* Task to carry out:
Would you please copy the part of the material below that opens with the line containing "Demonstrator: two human" and closes with the line containing "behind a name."? Copy it exactly, and only it.

*** Block opens ***

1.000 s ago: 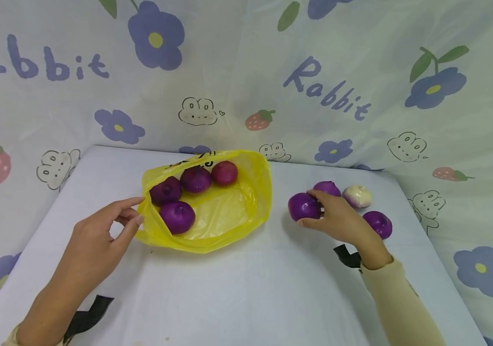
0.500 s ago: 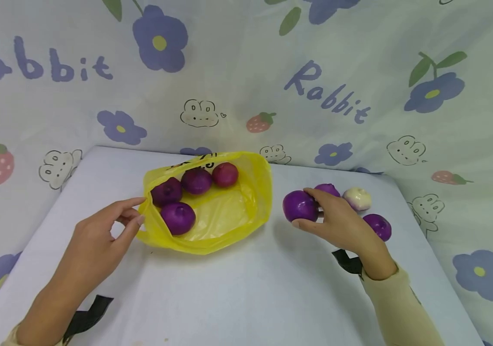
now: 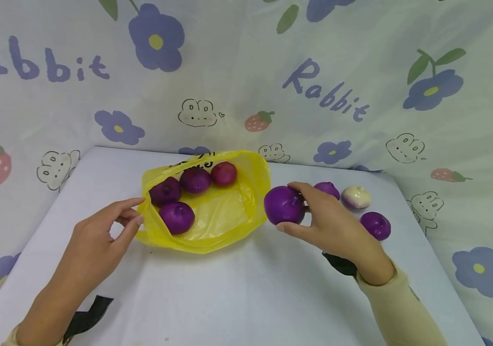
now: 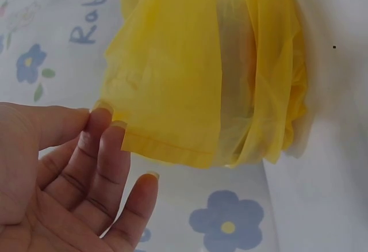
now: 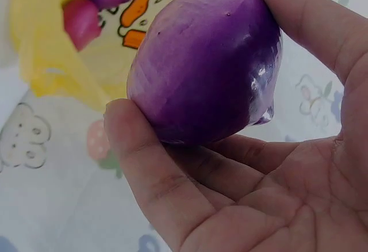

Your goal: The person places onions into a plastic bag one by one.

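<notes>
1. Held in the right hand (image 3: pixel 337 221): a round purple onion (image 3: pixel 284 205), seemingly up off the white desk (image 3: pixel 229 288), at the right side of the yellow plastic bag (image 3: pixel 205 245).
2. Clamped on that onion with the right fingers (image 5: pixel 152 165), bent and pressing from opposite sides.
3. Looks smooth and very shiny, so likely slips if pinched too lightly.
4. Likely hard, not squashy. Probably has some weight, but easy enough for one hand. Might bruise if dropped.
5. Best to hold round the fat middle, not by the little pointed tip (image 5: pixel 265 117).
6. Pinched at the bag's left edge with the bent fingers of the left hand (image 3: pixel 99 235). Hard to tell how tightly.
7. Looks thin, light and floppy, that bag. Best to hold by the rim and tug softly, or might tear or fold shut.
8. Inside the bag, toward the left and back: four more onions (image 3: pixel 177 217).
9. On the desk, to the right: two purple onions (image 3: pixel 375 226) and a pale onion (image 3: pixel 356 197), likely slippery too.
</notes>
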The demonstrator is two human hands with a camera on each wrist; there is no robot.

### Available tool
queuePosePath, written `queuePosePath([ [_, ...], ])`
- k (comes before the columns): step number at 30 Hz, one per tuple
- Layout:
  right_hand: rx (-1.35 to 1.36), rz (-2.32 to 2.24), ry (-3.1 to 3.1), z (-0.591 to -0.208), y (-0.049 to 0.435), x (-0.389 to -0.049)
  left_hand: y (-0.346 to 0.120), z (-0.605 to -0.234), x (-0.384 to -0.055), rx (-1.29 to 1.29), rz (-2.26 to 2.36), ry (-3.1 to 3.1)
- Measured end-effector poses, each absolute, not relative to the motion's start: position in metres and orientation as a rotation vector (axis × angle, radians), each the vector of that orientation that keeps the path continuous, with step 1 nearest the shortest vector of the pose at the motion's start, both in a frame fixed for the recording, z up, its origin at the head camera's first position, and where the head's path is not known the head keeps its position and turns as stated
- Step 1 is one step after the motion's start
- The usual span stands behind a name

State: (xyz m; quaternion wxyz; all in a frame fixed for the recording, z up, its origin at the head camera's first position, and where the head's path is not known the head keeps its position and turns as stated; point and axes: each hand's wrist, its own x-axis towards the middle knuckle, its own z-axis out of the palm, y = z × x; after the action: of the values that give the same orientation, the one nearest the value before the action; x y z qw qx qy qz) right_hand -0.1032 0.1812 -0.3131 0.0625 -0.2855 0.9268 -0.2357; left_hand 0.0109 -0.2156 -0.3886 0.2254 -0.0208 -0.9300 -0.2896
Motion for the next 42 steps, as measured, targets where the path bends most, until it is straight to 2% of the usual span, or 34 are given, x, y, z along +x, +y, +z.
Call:
queuePosePath([
  [12,-1.079,-0.654,2.805,-0.299,0.154,-0.098,-0.217,-0.388,0.011,-0.065,-0.807,-2.55],
  [20,-1.15,-0.585,2.769,-0.296,0.133,-0.108,-0.218,-0.387,0.013,-0.082,-0.79,-2.54],
  [42,-1.152,-0.573,2.664,-0.316,0.097,-0.127,-0.219,-0.386,0.012,-0.049,-0.799,-2.542],
])
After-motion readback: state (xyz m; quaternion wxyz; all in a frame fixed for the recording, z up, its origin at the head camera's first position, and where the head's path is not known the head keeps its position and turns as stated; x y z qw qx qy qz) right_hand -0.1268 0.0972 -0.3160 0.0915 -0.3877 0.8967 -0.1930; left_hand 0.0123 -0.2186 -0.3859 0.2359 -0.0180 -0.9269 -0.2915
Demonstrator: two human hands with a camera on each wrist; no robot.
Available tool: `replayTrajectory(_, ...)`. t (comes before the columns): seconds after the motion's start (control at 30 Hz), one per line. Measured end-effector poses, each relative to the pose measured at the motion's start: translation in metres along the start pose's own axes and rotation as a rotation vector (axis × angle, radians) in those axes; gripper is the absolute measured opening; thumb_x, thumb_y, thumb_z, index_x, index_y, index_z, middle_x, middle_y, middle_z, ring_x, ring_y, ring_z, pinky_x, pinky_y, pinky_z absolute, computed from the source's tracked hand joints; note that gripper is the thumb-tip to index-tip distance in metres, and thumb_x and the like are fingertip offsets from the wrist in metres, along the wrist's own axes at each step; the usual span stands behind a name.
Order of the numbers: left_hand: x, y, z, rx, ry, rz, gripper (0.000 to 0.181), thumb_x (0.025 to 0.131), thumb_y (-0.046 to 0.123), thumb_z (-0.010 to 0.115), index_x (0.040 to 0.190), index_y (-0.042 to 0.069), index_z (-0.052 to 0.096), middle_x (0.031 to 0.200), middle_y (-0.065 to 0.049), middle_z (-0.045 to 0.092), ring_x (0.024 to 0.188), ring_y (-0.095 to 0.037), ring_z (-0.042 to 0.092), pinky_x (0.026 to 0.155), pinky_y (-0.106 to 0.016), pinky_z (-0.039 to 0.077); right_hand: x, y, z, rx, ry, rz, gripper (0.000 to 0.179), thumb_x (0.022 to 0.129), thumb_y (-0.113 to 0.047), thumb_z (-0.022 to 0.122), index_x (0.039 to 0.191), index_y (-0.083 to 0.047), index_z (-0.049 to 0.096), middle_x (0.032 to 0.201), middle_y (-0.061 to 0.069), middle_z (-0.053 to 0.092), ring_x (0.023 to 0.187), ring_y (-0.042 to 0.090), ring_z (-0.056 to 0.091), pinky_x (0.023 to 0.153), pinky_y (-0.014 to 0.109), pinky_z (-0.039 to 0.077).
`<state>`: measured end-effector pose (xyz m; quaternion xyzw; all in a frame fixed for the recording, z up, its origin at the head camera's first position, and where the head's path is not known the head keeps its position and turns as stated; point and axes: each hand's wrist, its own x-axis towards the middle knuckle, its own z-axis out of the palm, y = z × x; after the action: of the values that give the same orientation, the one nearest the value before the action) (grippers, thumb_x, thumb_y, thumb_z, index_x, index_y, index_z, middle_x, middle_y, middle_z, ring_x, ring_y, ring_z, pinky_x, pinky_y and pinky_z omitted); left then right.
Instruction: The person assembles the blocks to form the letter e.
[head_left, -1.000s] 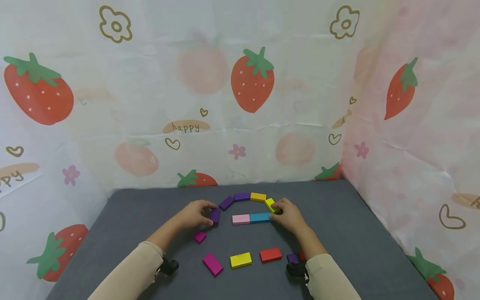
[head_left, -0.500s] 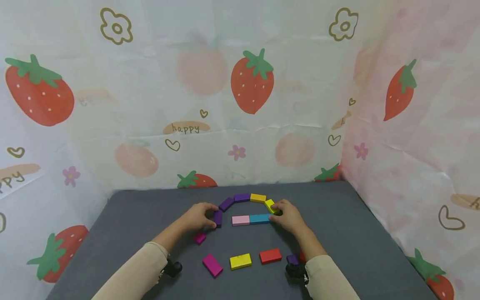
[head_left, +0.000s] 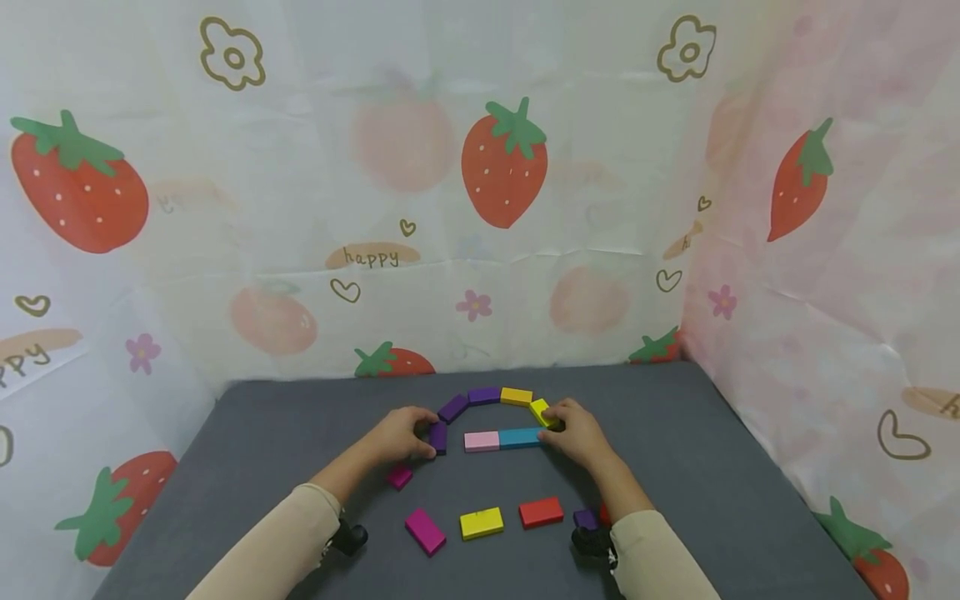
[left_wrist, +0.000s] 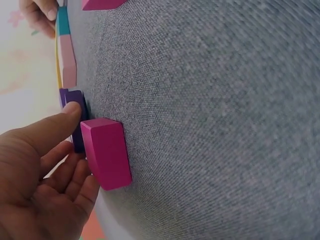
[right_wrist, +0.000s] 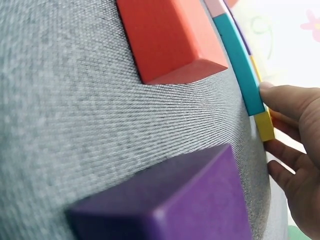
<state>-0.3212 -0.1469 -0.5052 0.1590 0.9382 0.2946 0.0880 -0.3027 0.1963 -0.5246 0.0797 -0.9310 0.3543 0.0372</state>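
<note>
My left hand [head_left: 397, 435] pinches a purple block [head_left: 438, 437] at the left end of a curved row, thumb on its near side in the left wrist view. The row runs on through two more purple blocks [head_left: 484, 396], an orange-yellow block [head_left: 517, 397] and a yellow block [head_left: 540, 412]. My right hand [head_left: 579, 435] holds the row's right end, index finger at the yellow block. Its thumb lies at the end of a blue block [right_wrist: 242, 67], beside a yellow block end [right_wrist: 265, 127]. A pink block [head_left: 482, 442] adjoins the blue one inside the curve.
Nearer me lie two magenta blocks [head_left: 425, 532], a yellow block [head_left: 482, 523], a red block [head_left: 541, 512] and a purple block [head_left: 585, 519]. My right wrist partly hides another red block [head_left: 604, 513]. Strawberry-printed sheets [head_left: 504, 167] stand behind the grey table [head_left: 712, 467].
My left hand has slid the purple block slightly right and nearer the curved row, straightening it. My right hand stays in place.
</note>
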Motion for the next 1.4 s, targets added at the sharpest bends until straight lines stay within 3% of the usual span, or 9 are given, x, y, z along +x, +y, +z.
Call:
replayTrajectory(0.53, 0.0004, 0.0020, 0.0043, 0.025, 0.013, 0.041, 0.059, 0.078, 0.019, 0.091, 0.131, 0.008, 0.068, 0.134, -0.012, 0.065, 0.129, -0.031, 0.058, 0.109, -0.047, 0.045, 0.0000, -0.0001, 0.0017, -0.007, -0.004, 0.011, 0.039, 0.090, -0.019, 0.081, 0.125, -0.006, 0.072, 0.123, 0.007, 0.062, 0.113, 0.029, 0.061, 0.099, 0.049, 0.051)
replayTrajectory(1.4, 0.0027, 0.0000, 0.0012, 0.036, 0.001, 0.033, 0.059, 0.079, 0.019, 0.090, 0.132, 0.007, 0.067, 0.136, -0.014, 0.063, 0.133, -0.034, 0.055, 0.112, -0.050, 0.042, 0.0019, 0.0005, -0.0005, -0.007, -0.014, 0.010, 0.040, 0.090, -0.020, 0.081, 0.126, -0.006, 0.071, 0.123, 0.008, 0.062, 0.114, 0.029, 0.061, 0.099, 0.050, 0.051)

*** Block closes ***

* Task output:
Demonstrator: two human hands with a camera on each wrist; no robot.
Available tool: `replayTrajectory(_, ...)`. t (comes before the columns): seconds after the motion's start (control at 30 Hz), one per line. Measured end-effector poses, each relative to the pose measured at the motion's start: translation in metres along the start pose's own axes and rotation as a rotation vector (axis × angle, radians) in those axes; gripper is the absolute measured opening; thumb_x, thumb_y, thumb_z, index_x, index_y, index_z, middle_x, middle_y, middle_z, ring_x, ring_y, ring_z, pinky_x, pinky_y, pinky_z absolute, computed from the source's tracked hand joints; note that gripper is the thumb-tip to index-tip distance in metres, and thumb_x and the like are fingertip offsets from the wrist in metres, along the wrist's own axes at each step; the usual span stands behind a name.

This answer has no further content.